Rossen Gergov (Bulgarie, 26 ans) – premier mouvement de la septième symphonie – a de très beaux gestes, amples, maîtrisés, qui clarifient son propos. Il progresse tranquillement dans son interprétation. Il dialogue avec des membres de l’orchestre (passant de l’anglais au français), leur donne des indications orales en continuant à diriger, est demandeur d’une lecture « brillante » de la partition. L’orchestre le comprend, comme en témoigne l’évolution des reprises.

Alexey Osetrov (Russie, 34 ans) – premier mouvement de la troisième symphonie – ne parle pas, lui : il dirige le mouvement, sans interruption, jusqu’à son terme. Pour caractériser sa prestation, nous reprendrons les mots du Maestro : « Un chef doit transmettre sa volonté à un orchestre par le geste, le regard et le mimétisme. Il doit transmettre une impulsion de volonté et d’énergie. Les paroles prononcées doivent être réduites autant que possible ». Le mouvement terminé, et alors que son temps de passage n’est pas épuisé, tâche accomplie, Alexey Osetrov quitte le plateau.

Vasily Valitov (Russie, 30 ans) – premier mouvement de la troisième symphonie – tire profit de la disponibilité d’un orchestre très à l’aise, au presque terme de la première phase des éliminatoires, dans les partitions beethovéniennes. Il alterne parcours d’ensemble et révision de points de détail.

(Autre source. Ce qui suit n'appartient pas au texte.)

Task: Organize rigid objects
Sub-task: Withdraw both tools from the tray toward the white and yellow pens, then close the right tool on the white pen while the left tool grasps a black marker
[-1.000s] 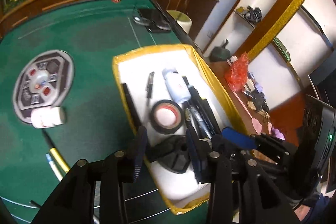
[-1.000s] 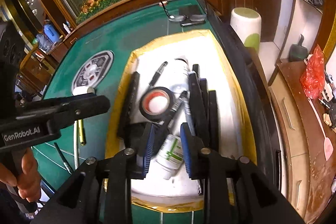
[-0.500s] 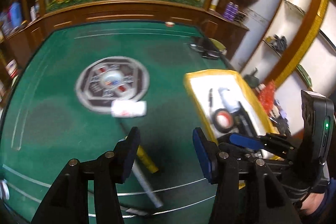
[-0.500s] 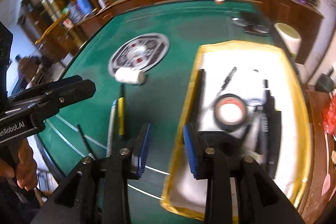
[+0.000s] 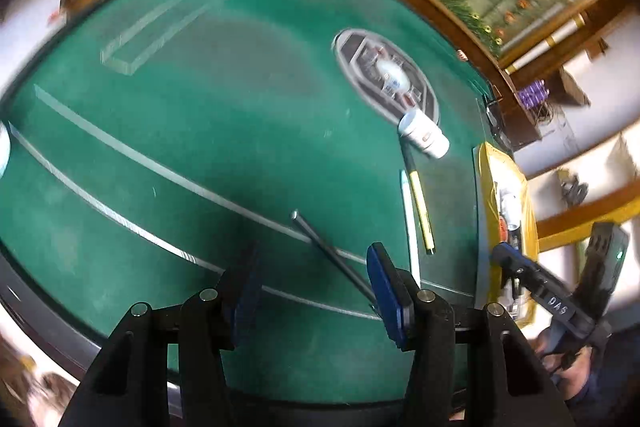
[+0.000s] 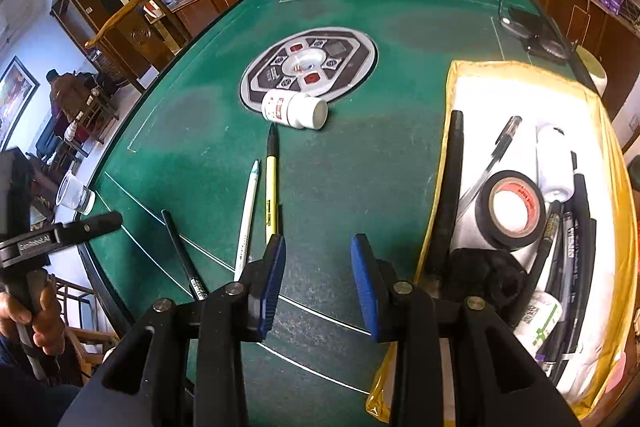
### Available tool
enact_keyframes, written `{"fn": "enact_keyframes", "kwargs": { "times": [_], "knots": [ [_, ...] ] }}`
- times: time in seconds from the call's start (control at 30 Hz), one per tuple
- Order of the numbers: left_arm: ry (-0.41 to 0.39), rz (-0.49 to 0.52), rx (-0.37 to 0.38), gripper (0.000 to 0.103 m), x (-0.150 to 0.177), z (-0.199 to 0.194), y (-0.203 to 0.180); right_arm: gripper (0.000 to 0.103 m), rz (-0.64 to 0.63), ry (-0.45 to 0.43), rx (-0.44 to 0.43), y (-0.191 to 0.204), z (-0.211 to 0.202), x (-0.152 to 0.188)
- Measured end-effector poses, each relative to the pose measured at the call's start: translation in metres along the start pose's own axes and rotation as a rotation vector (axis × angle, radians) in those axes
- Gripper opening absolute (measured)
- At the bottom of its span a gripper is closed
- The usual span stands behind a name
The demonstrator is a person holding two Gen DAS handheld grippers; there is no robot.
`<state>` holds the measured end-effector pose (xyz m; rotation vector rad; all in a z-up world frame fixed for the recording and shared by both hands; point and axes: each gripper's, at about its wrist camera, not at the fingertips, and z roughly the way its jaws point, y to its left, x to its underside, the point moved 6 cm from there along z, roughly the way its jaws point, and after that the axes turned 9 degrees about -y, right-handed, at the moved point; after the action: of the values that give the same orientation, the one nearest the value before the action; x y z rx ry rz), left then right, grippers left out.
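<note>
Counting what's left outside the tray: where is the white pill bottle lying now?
In the right wrist view the white pill bottle lies on its side on the green table, at the round centre panel's near edge, just beyond the yellow pen's tip.

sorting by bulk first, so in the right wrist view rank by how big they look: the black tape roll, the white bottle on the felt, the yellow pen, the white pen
1. Black tape roll, though it lies nearer the camera.
2. White bottle.
3. Yellow pen and white pen: both slim and about alike, so unranked.

clear: green felt (image 6: pixel 360 155) | blocked: pens (image 6: pixel 271 187), crowded tray (image 6: pixel 444 147)
</note>
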<state>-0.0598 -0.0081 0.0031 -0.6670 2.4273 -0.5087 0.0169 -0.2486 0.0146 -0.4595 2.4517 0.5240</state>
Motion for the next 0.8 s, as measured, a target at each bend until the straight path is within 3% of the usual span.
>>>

Kaspar Zehnder (Suisse, 37 ans) – premier mouvement de la troisième symphonie – a déjà du métier. Bien calé sur ses jambes, le geste mesuré mais extrêmement net, il attaque le mouvement à vive allure, sans rien perdre pourtant des nuances ni de la clarté. Soucieux des intonations des différents pupitres, il les fait travailler séparément et il nous confirme alors que c’est du souci des détails que naît la réussite de l’ensemble.